> _Work task_
Transcribe the data underneath exactly. No images belong in your version.

> _Available data_
-------------------------

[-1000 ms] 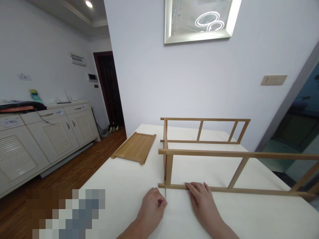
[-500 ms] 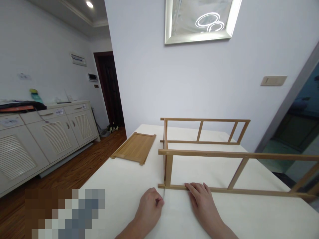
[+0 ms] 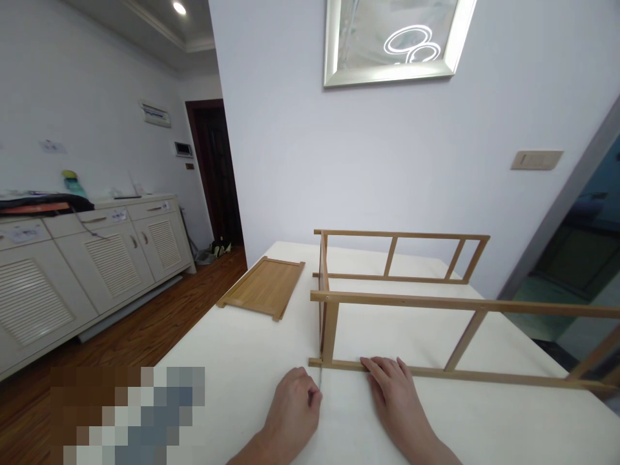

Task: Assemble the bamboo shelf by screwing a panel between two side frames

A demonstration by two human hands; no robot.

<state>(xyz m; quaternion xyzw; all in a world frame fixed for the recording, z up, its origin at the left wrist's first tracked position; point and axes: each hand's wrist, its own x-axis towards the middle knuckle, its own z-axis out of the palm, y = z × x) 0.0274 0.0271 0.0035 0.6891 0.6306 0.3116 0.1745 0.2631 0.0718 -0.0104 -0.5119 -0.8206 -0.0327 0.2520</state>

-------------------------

> _Response for this exercise_
[-1000 ms] 
[-500 ms] 
[+0 ms] 

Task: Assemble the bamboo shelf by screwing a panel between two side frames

A demonstration by two human hands; no robot.

<state>(xyz m; quaternion xyzw; all in a world frame fixed for the recording, z up, its origin at the left wrist's first tracked position; point and axes: each hand's wrist, its own x-axis towards the middle knuckle, its own z-axis out of the palm, y = z × x) 0.0274 0.0271 0.0035 0.6891 0.6306 0.3116 0.1745 0.2631 0.0718 -0.0104 -0.5119 -0.8206 -0.0327 0.2520</state>

What was produced is the complete output.